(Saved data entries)
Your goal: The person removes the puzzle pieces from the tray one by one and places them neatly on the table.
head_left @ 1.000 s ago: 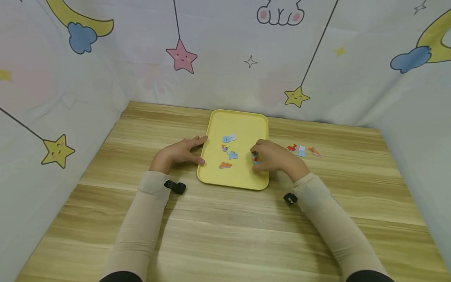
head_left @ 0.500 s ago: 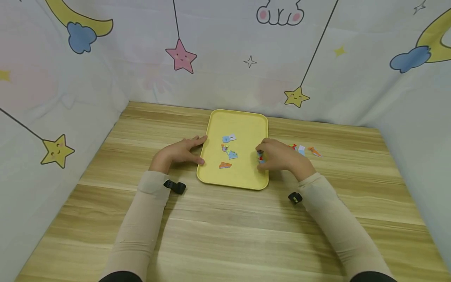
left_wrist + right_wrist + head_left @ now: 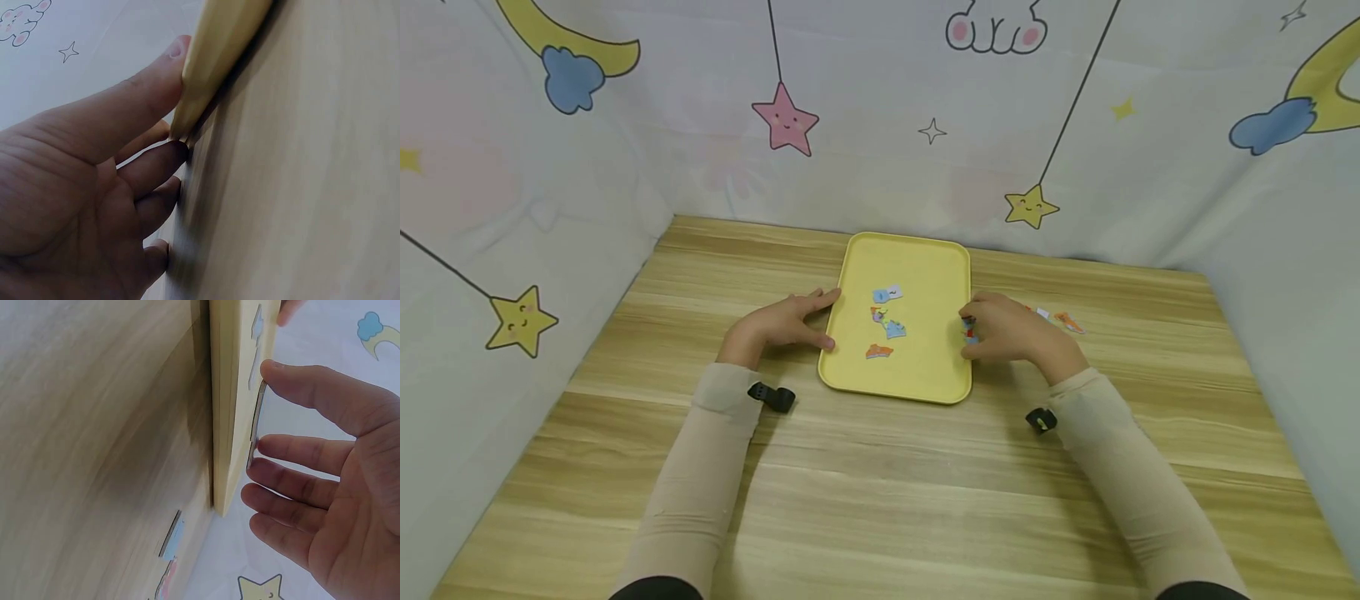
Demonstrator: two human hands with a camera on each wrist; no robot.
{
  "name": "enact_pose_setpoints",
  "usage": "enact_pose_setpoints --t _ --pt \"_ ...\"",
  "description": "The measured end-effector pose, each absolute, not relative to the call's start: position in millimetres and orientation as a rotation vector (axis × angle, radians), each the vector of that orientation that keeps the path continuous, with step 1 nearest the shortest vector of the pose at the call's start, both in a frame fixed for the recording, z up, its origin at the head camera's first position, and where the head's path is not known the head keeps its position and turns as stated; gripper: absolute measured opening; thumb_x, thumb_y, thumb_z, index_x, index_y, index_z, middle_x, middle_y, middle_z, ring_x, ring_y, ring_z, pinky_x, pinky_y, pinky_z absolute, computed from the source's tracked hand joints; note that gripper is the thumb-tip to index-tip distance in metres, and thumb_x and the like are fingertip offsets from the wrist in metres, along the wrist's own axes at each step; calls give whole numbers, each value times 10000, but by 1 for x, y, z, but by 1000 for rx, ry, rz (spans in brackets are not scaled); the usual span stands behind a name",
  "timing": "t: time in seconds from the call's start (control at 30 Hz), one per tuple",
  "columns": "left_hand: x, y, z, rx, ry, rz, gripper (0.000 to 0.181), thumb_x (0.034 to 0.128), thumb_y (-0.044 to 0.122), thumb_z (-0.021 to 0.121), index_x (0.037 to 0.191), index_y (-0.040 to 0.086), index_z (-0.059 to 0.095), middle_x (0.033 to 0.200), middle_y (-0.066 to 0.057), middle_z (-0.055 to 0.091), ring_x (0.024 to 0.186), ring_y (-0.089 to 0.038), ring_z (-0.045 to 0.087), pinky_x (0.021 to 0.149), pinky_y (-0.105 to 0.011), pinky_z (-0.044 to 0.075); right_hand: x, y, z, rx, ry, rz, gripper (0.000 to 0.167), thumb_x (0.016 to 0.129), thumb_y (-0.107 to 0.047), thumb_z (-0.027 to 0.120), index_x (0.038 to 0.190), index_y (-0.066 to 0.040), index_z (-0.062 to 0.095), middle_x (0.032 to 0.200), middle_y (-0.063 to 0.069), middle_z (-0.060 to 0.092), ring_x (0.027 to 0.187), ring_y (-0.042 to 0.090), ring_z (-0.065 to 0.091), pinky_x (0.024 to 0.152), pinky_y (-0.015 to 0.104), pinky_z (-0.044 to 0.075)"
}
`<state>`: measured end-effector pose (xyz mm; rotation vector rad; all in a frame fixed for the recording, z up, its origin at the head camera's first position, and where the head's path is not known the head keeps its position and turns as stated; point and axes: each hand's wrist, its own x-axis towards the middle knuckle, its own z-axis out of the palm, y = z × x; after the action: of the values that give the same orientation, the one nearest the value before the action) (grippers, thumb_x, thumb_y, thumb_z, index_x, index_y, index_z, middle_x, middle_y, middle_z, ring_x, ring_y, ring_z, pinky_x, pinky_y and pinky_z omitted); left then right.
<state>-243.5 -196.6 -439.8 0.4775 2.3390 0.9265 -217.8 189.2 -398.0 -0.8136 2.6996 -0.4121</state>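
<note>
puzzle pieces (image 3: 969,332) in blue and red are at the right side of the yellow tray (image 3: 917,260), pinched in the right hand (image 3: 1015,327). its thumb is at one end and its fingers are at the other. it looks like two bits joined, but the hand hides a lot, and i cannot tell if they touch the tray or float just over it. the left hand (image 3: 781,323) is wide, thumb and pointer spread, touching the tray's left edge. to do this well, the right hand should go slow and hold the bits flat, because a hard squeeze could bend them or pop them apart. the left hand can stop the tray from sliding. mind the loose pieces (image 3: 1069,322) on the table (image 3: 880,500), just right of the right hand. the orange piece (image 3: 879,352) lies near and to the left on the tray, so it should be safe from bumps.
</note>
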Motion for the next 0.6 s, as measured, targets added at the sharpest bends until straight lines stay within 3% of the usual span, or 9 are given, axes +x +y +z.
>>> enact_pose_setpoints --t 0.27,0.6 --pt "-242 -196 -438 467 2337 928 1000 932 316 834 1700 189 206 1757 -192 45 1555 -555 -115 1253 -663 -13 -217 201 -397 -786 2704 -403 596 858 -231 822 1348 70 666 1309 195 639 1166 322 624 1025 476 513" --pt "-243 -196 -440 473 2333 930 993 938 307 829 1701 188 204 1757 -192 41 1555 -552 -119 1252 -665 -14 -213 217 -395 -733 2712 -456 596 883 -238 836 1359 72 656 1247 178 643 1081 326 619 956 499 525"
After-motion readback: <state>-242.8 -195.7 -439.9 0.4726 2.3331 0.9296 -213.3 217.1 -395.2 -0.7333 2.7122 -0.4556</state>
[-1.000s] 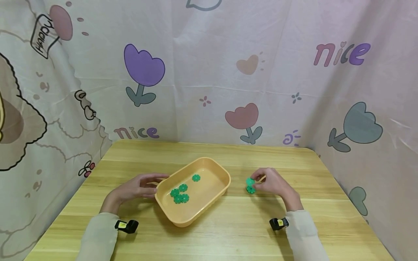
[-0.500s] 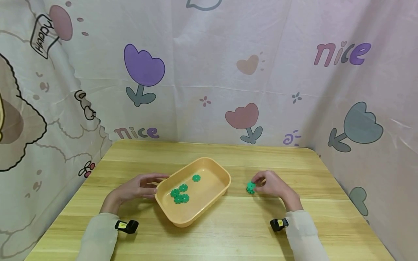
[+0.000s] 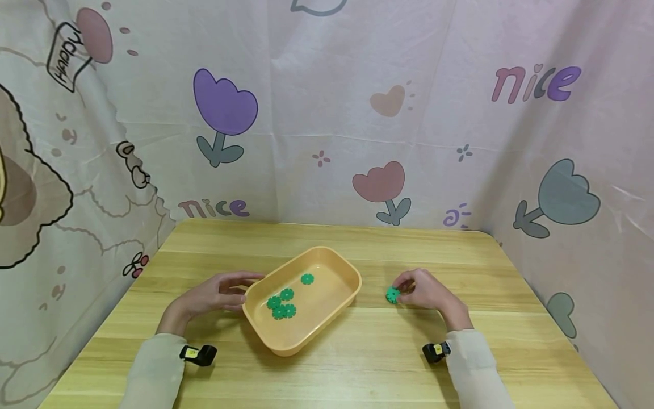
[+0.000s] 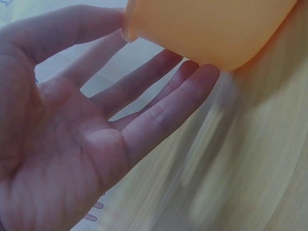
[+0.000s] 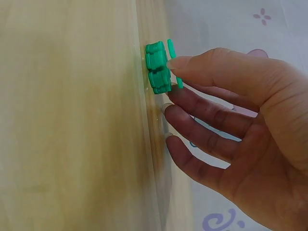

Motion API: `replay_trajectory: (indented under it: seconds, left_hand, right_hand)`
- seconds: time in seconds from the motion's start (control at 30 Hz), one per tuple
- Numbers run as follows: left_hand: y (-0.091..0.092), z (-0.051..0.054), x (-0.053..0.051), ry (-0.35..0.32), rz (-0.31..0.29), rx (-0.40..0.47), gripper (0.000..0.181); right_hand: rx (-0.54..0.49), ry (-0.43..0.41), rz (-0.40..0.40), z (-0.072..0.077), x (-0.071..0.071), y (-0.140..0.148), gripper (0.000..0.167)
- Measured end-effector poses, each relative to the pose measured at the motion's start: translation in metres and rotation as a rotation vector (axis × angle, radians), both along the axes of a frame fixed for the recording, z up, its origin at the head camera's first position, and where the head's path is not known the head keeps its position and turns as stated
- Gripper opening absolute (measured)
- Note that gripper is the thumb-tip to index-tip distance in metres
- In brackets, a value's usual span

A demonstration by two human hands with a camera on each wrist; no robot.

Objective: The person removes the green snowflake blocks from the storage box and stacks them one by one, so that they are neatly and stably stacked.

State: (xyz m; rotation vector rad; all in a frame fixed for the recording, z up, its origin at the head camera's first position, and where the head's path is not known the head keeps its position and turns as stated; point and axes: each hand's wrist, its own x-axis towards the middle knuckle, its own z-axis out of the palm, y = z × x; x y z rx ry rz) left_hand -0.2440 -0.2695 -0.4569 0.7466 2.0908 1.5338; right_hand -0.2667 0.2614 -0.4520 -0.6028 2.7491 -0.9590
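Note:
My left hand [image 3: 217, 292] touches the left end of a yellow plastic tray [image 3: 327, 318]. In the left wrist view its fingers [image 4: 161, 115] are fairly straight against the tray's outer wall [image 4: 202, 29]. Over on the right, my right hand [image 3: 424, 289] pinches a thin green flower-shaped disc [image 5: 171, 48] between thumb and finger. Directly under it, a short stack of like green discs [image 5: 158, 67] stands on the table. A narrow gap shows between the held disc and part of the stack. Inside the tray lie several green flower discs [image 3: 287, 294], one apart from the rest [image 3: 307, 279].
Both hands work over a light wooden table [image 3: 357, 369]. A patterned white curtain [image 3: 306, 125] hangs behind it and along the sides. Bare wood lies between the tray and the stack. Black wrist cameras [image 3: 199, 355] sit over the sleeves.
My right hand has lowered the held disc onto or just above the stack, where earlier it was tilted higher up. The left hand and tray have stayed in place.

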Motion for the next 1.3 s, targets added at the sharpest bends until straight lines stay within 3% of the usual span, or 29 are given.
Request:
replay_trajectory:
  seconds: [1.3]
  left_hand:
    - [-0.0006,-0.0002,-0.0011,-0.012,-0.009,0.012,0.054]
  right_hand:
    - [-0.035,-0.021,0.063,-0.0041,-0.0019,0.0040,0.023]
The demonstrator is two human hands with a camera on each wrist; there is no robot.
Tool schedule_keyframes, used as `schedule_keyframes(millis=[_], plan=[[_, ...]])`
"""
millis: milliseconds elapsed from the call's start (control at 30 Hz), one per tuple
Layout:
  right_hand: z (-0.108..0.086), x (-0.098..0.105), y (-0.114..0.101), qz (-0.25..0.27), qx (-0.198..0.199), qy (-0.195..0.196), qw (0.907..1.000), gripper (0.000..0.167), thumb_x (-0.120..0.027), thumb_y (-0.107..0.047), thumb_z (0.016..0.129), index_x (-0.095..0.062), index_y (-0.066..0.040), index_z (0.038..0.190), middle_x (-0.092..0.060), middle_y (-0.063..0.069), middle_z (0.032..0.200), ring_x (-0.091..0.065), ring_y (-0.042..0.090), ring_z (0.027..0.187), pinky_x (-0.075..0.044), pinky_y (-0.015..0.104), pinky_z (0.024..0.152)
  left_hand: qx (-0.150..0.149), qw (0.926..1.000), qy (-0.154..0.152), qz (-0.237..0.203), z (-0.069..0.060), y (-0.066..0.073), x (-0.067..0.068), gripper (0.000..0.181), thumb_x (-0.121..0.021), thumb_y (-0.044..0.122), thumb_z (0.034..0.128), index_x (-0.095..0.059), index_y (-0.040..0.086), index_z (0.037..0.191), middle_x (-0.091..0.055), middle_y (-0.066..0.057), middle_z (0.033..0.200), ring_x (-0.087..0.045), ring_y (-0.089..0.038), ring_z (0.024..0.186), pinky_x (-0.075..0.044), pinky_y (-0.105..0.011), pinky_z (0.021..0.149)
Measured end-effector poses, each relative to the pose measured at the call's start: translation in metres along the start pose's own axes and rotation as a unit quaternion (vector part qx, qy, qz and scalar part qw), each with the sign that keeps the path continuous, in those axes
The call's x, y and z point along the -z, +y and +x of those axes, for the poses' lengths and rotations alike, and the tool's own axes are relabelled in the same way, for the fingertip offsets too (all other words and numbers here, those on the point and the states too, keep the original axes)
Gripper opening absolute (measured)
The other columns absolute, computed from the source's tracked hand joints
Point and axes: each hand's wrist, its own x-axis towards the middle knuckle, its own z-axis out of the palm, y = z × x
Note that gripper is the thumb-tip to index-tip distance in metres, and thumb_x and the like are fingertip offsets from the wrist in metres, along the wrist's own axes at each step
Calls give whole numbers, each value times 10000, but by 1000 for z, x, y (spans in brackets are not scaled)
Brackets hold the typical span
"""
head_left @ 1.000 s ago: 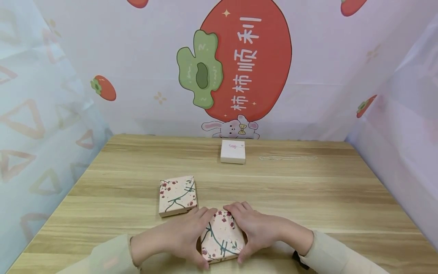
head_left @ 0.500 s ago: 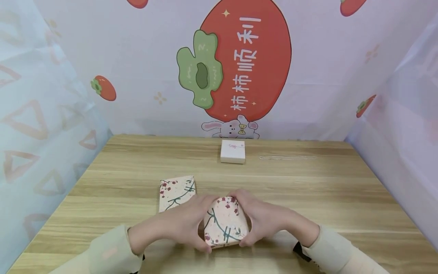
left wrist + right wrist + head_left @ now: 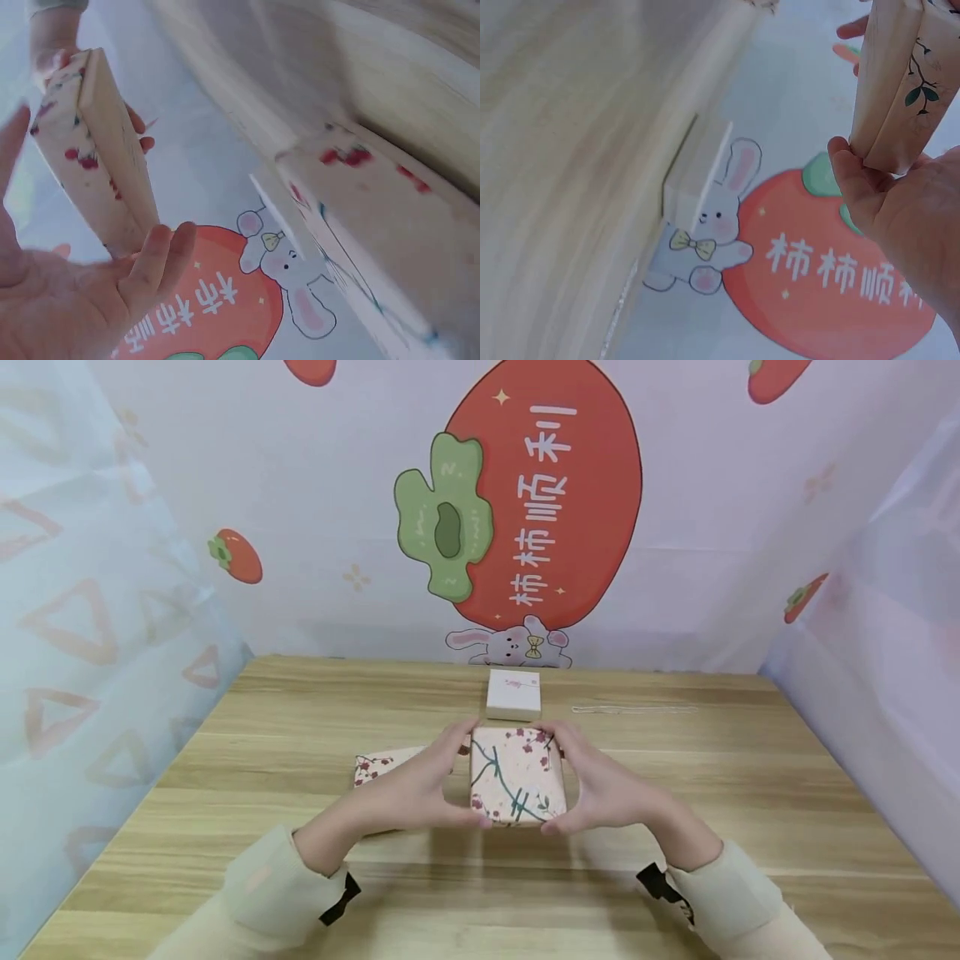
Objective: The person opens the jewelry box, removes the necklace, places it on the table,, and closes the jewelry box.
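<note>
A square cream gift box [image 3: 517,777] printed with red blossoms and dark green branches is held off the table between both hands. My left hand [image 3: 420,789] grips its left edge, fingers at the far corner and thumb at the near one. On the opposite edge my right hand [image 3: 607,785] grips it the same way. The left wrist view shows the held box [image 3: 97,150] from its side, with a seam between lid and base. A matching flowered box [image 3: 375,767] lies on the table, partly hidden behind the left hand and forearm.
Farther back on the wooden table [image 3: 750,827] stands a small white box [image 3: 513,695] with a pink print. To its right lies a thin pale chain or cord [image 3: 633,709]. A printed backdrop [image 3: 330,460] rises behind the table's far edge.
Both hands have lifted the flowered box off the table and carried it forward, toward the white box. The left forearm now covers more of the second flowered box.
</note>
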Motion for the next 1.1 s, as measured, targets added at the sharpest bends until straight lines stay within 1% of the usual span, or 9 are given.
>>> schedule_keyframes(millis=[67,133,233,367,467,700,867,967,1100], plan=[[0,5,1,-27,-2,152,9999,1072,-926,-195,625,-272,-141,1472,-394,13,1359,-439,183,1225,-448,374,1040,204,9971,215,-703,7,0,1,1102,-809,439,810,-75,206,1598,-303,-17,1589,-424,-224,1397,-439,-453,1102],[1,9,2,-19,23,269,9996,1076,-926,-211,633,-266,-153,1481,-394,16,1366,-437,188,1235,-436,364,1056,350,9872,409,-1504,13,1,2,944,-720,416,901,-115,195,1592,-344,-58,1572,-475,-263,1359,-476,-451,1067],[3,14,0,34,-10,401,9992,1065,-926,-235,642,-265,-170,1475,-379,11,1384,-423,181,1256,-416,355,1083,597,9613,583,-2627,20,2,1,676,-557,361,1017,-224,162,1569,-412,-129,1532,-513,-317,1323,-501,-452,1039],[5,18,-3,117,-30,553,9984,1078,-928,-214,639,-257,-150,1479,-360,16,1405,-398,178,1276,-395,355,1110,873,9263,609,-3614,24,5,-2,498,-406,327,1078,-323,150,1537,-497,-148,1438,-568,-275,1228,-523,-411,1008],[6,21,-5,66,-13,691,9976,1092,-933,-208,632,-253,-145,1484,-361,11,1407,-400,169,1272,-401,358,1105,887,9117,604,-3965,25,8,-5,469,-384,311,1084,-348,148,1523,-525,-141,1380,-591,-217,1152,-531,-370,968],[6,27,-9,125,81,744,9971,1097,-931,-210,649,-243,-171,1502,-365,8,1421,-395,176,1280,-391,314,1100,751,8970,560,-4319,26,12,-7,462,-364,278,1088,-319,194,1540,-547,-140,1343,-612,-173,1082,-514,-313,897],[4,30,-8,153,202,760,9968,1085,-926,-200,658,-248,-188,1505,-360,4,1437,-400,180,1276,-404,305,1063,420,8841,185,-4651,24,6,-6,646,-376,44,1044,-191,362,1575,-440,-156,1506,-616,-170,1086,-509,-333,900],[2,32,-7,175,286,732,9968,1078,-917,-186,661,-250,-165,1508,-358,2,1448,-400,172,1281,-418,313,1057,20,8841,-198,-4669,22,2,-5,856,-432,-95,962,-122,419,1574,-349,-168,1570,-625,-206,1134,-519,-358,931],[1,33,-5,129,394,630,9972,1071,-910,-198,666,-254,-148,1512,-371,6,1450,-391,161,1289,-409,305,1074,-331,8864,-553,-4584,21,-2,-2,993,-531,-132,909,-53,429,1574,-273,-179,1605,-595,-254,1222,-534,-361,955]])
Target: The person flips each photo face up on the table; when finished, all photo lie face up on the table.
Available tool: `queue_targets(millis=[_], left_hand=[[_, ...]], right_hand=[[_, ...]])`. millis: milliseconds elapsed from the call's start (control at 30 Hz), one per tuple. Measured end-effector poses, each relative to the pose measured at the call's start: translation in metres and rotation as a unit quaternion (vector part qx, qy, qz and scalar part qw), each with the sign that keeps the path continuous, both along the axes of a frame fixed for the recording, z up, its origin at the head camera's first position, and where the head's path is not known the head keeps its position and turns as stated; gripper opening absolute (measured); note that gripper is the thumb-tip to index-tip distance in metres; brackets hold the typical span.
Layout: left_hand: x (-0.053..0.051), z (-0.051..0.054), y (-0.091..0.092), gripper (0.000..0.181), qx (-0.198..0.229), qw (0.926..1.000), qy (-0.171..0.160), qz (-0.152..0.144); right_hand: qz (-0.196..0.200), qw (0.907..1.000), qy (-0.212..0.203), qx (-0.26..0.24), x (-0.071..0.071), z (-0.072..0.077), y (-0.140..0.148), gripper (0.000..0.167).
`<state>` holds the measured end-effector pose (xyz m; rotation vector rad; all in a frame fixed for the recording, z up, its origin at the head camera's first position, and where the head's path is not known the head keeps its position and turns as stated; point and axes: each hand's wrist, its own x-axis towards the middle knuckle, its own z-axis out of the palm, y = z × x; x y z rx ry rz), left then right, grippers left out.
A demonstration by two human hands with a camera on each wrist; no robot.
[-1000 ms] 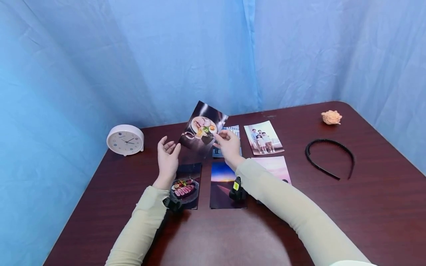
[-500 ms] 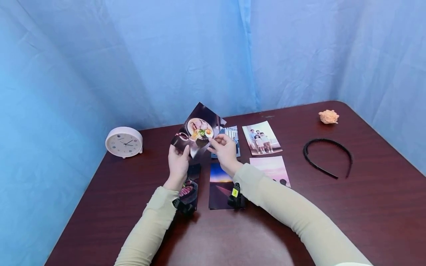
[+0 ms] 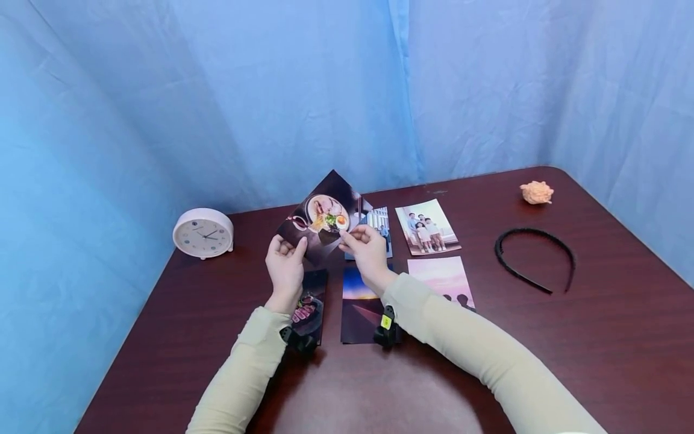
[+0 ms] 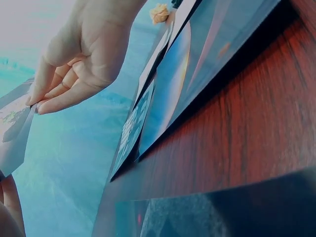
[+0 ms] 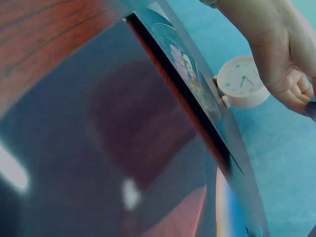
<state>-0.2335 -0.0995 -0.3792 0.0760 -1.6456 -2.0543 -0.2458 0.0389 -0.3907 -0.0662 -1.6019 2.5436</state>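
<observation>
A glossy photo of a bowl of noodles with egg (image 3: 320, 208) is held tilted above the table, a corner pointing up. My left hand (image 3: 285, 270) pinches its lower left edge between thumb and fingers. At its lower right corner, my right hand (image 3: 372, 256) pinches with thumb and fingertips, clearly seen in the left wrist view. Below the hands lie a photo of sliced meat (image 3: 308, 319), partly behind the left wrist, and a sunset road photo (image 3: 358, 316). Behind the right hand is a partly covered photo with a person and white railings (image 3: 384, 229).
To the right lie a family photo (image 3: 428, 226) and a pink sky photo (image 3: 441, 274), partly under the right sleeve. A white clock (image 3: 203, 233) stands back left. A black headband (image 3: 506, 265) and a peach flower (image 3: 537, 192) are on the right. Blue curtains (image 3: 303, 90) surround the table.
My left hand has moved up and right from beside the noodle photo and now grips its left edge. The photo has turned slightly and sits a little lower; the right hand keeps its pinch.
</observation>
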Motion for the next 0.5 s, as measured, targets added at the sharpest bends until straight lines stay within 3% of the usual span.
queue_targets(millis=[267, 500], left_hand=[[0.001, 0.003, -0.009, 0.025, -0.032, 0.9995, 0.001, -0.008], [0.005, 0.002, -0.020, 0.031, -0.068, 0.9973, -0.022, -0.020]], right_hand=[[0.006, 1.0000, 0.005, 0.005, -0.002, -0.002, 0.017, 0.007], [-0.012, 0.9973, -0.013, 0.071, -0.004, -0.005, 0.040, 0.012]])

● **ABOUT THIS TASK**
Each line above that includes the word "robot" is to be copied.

● **EXERCISE RESPONSE**
Demonstrator: two human hands with a camera on each wrist; no robot.
A demonstration by two human hands with a camera on each wrist; no robot.
The demonstrator is two human hands with a camera on each wrist; there is no robot.
A demonstration by two human hands with a camera on each wrist; no robot.

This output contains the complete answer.